Mon, 07 Mar 2005

F-16s deployed ahead of Susilo's visit to Sebatik

The Jakarta Post, Jakarta

Tensions continued to heighten between Indonesia and Malaysia on Sunday as Jakarta dispatched four F-16 fighter jets to the disputed Ambalat offshore area in the Sulawesi Sea to join patrols by seven Indonesian warships.

The deployment came ahead of President Susilo Bambang Yudhoyono's visit to Sebatik island near the disputed area on Monday.

Air Force Chief of Staff Rear Marshall Djoko Suyanto said the fighter jets were sent to strengthen the patrol in the disputed area.

"It isn't aimed at provocation," he said after a Cabinet meeting chaired by Susilo on Sunday. Also present were Indonesian Military (TNI) chief Gen. Endriartono Sutarto, Army Chief of Staff Let. Gen. Djoko Santoso, and Minister of Foreign Affairs Hassan Wirayuda.

The F-16s reportedly flew from the Madiun airbase in East Java and arrived in East Kalimantan on Sunday afternoon. It was not clear for how long the jet fighters would be patrolling Ambalat, located in the Sulawesi Sea off the east coast of Kalimantan, and thought to have huge oil and gas reserves.

Susilo is scheduled to fly to East Kalimantan on Monday morning to visit Sebatik island and the towns of Tarakan and Nunukan.

Sebatik is situated off the land border between East Kalimantan and Malaysia's state of Sabah. The island, just west of Ambalat, is split between the two countries.
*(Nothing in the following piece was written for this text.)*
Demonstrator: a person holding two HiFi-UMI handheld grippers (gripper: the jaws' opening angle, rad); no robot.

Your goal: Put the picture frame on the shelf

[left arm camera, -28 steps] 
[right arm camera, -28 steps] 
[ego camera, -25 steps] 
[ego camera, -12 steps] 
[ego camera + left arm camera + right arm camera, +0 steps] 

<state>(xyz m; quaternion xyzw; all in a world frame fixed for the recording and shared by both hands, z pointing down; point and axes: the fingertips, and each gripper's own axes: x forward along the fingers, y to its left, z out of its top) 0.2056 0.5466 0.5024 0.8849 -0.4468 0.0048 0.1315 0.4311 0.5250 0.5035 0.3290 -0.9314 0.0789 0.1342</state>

The visit to Sebatik is aimed at seeking direct reports on the situation in the border areas, presidential spokesman Andi Mallarangeng said.

The Navy said President Susilo will board the KRI KS Tubun warship from Tarakan to Sebatik.

Malaysia claims Ambalat is part of its territory, while Indonesia said the claim is based on a map from 1979 that is not recognized by the Indonesian government or most other Southeast Asian countries.

Earlier on Saturday, Navy Eastern Fleet Fighter Division Chief of Staff, Col. Marsetio, said his office has prepared seven warships to guard Ambalat.

"KRI Singa, KRI Tongkol and KRI KS Tubun warships will be here (Tarakan) in a moment, joining KRI Nuku, KRI Wiratno and KRI Rencong warships," he said as quoted by Antara.

Another warship will also be sent, but will not arrive in Tarakan until Monday morning, Marsetio added.

The deployment of warships, he said, was in line with the national policy of protecting the country's sovereignty on the east coast of Sebatik island.

Several hours earlier, KRI Rencong faced off with the Malaysian warship KD Kerambit in Karang Unarang waters, where a lighthouse is to be built by the Ministry of Communications and Information to help strengthen Indonesia's position.

Marsetio said there were radio contacts between the two warships, with Malaysia claiming that KRI Rencong had entered Malaysian territory.

Argument ensured, with KRI Rencong telling Malaysian authorities otherwise.

TNI chief Gen. Endriartono Sutarto said Indonesian and Malaysian warships had met several times in passing in the disputed area. However, no military incident was reported.

He gave an assurance that tensions between the countries would not worsen as he and his Malaysian counterpart had agreed to settle the matter through diplomatic channels.

Meanwhile, former People's Consultative Assembly speaker Amien Rais urged the government to make all efforts to retain Ambalat, otherwise Indonesia's loss of Ligitan and Sipadan will be repeated.

"If the government is softhearted and weak, they (Malaysia) will really put pressure on us. So, the ball is really in the government's court," Amien said in Makassar, South Sulawesi.

A number of Makasar residents have meanwhile set up a "Front for Crushing Malaysia" center aimed at defending the country should tensions continue.

This is reminiscent of Indonesia's confrontation with Malaysia in the mid 1960s, when Indonesia claiming territory ceded to the Malaysian federation by the British (now Sabah and Sarawak) in north Borneo.